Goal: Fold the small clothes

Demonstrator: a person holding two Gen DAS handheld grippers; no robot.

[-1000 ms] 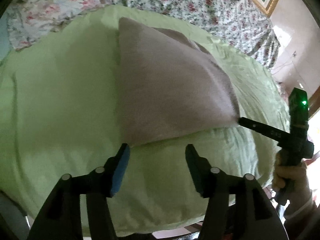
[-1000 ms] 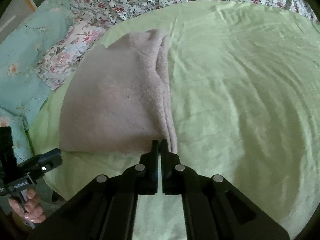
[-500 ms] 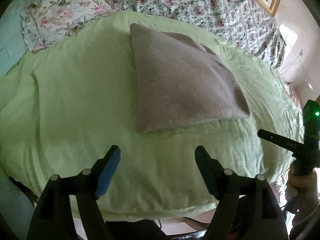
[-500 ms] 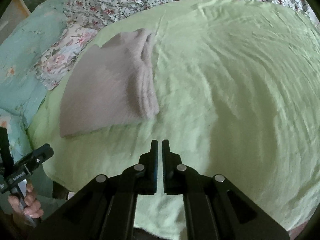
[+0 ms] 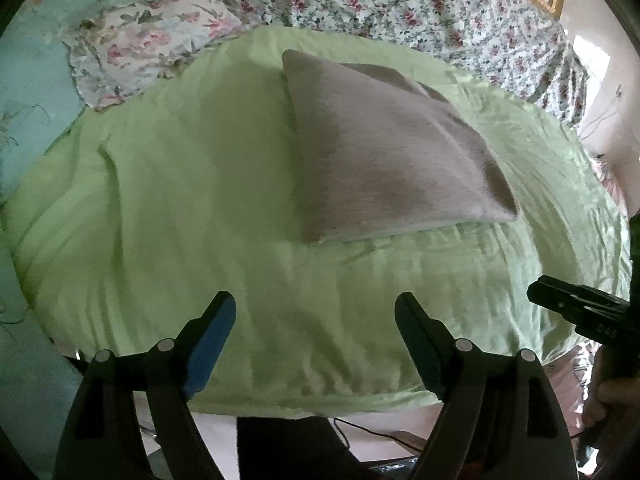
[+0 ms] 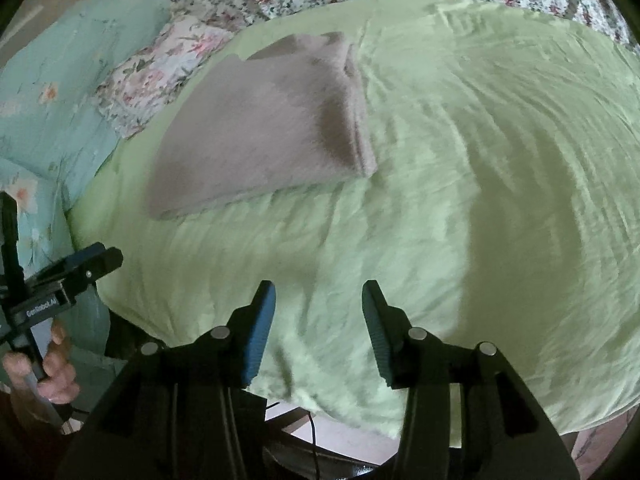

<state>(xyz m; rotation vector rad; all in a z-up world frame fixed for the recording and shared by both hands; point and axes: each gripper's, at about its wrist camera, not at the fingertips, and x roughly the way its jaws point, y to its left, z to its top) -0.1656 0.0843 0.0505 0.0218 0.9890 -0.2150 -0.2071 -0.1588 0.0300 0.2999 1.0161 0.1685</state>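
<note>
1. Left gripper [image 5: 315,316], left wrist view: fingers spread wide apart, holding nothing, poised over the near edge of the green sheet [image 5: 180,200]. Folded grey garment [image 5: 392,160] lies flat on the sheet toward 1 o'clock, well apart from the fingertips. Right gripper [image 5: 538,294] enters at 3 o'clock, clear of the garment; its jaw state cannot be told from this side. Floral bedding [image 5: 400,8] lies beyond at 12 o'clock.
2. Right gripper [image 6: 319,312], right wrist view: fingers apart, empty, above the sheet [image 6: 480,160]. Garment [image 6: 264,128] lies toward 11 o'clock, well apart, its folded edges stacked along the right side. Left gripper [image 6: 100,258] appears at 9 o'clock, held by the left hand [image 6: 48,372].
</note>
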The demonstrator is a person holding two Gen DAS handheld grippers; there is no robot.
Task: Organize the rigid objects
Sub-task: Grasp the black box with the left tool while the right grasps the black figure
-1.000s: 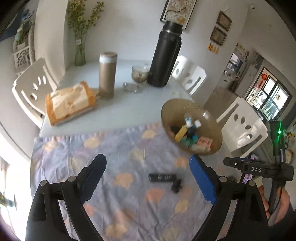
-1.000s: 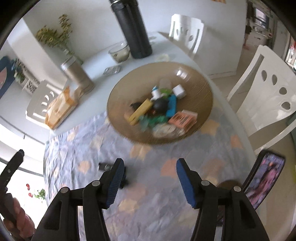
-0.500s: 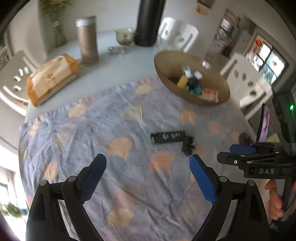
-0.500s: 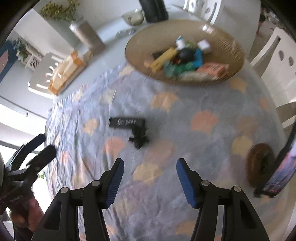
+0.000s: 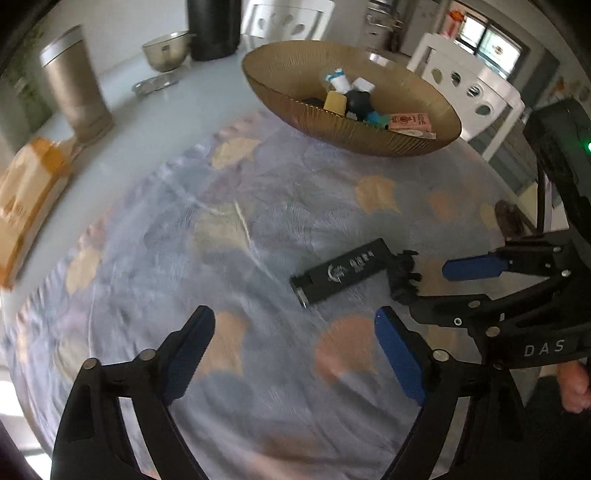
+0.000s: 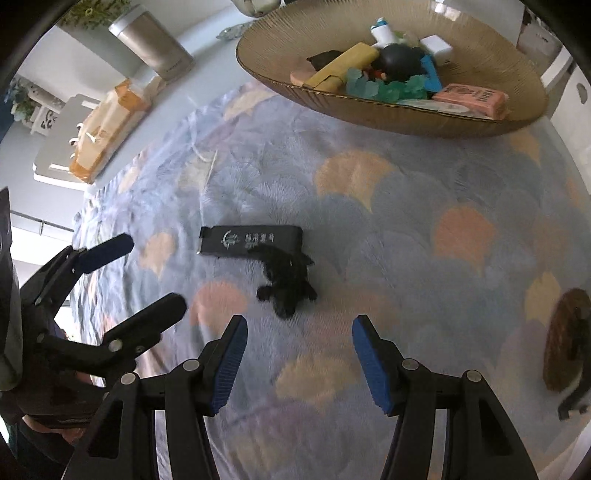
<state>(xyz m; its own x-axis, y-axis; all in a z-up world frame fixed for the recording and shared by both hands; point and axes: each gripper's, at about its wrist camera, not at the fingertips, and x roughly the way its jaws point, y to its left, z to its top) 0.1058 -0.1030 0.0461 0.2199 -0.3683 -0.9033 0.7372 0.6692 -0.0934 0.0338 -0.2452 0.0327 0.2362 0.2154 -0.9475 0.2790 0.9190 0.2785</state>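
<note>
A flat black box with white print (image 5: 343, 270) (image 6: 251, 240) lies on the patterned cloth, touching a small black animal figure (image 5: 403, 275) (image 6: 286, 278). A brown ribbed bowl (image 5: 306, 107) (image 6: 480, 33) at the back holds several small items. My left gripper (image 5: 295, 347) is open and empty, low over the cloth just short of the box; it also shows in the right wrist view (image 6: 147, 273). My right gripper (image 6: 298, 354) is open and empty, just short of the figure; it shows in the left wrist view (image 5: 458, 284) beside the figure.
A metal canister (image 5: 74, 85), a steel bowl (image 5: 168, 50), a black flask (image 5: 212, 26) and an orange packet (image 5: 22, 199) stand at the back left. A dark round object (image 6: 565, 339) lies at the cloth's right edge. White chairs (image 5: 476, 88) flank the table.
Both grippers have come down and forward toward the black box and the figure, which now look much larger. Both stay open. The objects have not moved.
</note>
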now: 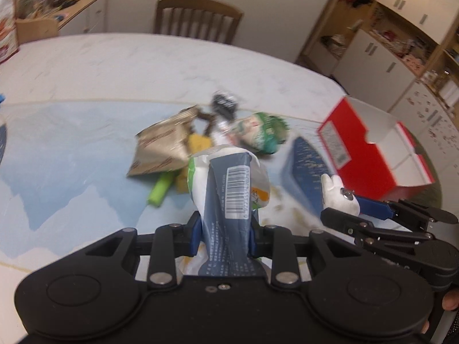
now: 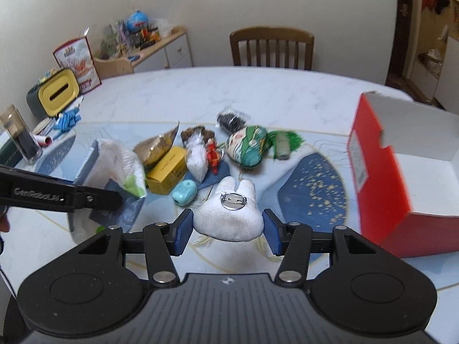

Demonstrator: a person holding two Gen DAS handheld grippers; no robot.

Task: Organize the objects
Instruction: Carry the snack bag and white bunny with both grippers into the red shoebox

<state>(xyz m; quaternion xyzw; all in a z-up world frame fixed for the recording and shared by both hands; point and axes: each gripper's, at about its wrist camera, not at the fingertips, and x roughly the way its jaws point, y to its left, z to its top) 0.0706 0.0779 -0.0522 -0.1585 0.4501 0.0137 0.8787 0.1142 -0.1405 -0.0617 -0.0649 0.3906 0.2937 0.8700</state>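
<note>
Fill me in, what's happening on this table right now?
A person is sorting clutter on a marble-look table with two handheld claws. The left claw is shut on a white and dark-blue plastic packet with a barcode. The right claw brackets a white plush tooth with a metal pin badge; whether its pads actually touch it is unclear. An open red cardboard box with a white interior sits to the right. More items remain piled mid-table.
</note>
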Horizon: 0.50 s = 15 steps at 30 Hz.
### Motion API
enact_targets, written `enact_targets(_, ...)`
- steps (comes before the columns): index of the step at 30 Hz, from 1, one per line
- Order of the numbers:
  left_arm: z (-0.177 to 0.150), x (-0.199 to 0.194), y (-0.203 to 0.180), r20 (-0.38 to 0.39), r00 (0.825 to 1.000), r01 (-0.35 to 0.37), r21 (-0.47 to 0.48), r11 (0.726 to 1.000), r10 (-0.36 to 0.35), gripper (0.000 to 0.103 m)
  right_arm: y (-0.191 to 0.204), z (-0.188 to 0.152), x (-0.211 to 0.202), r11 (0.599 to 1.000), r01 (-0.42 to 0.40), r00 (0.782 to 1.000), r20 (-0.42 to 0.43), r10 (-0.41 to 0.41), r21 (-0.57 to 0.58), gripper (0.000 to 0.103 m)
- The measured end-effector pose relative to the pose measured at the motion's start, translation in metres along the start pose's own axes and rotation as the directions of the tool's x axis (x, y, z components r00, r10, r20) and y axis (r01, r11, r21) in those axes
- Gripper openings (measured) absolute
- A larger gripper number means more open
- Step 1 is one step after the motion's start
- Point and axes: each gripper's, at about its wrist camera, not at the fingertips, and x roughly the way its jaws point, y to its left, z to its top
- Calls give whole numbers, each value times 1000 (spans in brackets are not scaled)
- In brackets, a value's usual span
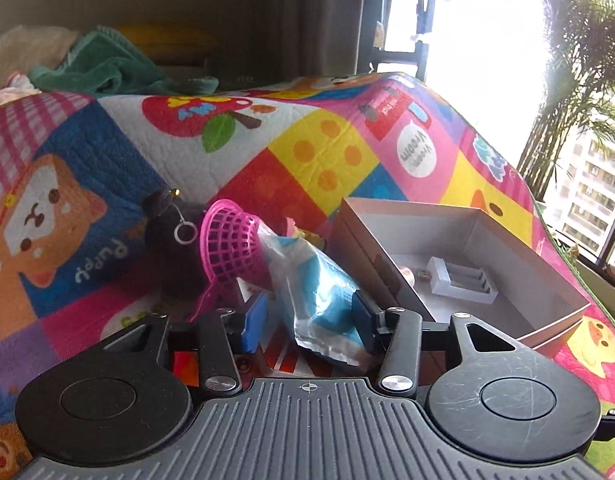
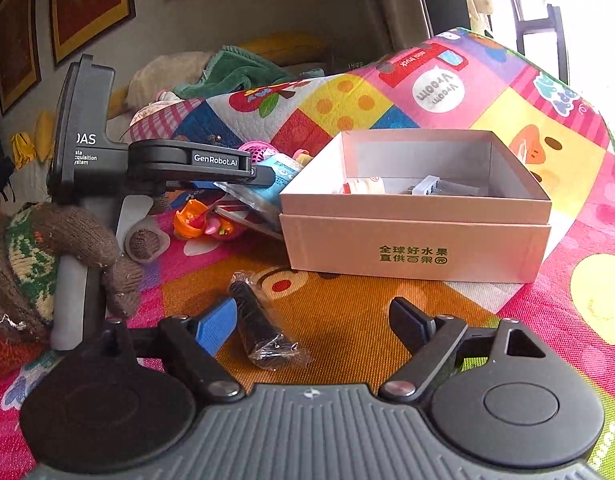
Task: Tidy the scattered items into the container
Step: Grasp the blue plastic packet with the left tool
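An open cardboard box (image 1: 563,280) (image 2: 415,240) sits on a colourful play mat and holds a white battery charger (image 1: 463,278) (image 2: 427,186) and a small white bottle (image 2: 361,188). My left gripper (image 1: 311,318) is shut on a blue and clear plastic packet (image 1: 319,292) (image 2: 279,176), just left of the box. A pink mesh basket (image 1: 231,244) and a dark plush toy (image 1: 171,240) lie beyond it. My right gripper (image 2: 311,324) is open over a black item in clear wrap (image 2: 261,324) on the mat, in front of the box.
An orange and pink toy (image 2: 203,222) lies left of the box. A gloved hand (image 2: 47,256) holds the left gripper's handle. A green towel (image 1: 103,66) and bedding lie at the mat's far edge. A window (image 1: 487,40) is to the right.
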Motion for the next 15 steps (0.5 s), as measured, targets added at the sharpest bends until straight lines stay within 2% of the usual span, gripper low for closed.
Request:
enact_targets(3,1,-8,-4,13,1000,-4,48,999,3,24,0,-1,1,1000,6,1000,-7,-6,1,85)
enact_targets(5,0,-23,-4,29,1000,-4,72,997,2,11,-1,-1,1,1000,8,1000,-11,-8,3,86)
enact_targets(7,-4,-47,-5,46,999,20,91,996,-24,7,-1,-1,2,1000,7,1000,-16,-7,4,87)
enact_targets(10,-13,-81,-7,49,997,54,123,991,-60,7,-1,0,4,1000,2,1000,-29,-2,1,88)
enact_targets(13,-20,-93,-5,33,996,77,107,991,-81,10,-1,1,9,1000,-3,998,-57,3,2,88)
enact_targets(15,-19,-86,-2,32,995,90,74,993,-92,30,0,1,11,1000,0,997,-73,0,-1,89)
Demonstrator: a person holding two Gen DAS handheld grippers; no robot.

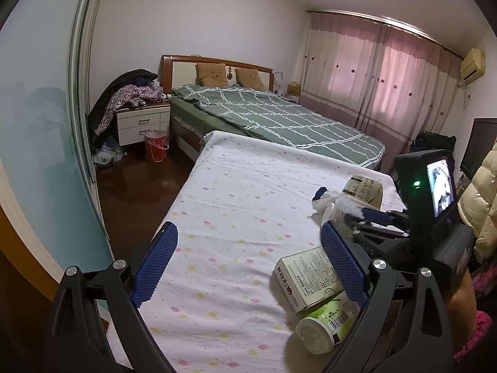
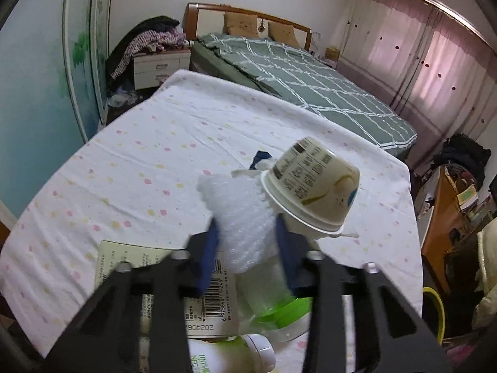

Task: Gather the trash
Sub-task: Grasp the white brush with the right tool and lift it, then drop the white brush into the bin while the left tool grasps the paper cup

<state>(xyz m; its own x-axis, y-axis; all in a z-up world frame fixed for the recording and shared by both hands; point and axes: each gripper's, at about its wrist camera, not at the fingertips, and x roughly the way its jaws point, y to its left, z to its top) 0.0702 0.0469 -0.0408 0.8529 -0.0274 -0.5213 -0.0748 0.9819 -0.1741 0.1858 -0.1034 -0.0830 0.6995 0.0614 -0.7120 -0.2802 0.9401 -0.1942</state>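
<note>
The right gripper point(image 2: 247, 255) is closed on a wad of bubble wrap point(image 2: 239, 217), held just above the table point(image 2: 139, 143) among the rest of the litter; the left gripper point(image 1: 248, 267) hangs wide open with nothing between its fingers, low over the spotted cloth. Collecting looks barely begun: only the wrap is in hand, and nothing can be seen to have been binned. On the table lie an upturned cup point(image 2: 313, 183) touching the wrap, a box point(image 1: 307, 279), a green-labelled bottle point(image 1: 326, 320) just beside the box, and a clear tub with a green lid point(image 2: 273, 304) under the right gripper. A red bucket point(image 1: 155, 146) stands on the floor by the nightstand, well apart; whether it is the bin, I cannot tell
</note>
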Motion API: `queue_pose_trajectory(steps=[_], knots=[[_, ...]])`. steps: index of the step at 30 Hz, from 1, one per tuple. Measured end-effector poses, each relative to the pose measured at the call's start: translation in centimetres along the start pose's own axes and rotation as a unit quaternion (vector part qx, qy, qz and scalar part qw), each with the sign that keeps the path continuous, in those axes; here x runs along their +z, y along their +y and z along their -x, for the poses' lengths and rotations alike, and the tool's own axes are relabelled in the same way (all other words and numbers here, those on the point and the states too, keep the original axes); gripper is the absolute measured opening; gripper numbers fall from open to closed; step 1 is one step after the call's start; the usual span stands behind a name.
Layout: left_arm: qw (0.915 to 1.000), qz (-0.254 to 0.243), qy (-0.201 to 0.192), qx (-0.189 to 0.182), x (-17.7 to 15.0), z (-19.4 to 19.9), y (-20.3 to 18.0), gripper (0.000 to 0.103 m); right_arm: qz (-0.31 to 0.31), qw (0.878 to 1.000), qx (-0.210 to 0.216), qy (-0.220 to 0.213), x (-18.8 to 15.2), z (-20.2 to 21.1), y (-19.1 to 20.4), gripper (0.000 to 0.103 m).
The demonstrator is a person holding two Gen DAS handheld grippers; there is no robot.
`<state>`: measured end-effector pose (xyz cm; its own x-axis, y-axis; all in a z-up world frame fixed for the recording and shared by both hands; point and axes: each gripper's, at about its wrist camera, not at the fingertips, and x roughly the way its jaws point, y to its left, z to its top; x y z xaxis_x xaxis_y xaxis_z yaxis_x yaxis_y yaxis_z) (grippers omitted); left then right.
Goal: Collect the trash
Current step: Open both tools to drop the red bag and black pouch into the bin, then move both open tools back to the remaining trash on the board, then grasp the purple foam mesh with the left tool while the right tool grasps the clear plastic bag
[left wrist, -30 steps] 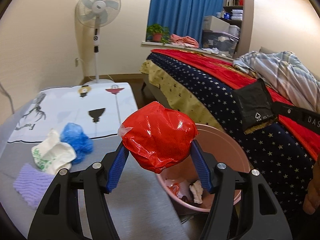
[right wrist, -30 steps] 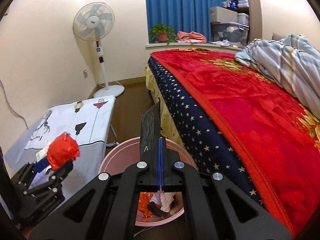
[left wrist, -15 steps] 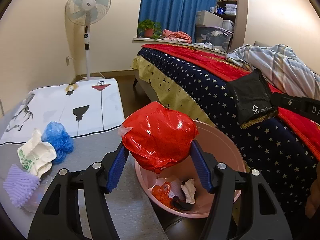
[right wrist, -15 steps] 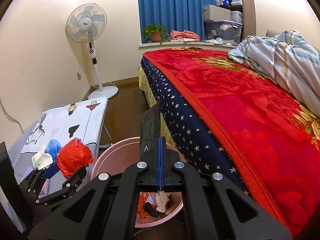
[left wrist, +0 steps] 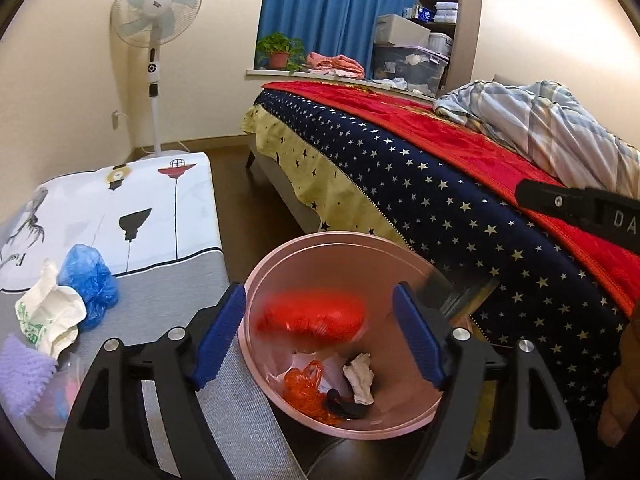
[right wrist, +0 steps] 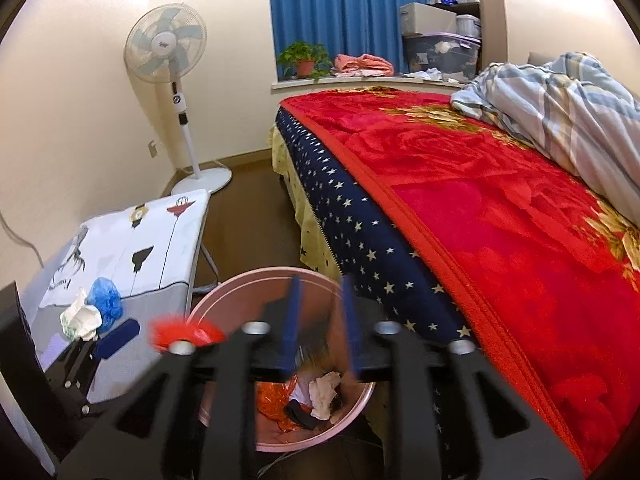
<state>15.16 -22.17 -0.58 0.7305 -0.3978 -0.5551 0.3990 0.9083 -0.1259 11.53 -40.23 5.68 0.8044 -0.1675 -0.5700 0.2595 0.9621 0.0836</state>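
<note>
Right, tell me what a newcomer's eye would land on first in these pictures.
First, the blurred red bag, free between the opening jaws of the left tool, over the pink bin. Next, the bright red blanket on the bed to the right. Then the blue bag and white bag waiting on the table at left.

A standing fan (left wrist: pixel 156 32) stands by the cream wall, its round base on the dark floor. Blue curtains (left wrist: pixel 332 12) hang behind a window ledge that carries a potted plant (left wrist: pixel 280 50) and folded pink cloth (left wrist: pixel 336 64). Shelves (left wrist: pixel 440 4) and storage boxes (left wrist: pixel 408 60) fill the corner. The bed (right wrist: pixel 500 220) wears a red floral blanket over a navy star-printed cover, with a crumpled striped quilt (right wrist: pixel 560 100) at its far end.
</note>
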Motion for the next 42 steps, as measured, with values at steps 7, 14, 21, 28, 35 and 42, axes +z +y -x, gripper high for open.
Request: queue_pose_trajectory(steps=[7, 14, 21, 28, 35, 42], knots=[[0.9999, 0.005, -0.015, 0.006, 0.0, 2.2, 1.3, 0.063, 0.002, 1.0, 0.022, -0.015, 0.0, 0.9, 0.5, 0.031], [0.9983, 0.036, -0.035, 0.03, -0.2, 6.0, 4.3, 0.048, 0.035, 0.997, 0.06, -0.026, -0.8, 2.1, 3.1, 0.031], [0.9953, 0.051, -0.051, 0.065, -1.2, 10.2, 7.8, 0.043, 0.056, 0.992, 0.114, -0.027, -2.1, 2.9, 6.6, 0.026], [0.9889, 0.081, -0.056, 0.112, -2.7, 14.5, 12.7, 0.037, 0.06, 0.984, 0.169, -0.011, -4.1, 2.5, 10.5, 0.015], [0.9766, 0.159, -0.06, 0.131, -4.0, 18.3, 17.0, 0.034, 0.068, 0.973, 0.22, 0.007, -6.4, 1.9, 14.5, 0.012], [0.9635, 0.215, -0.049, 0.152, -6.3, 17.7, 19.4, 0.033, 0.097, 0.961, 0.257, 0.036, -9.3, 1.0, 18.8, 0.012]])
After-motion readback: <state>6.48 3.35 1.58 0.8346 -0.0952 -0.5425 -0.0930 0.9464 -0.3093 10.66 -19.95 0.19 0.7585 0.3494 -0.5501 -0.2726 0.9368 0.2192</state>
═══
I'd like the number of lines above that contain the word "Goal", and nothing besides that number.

2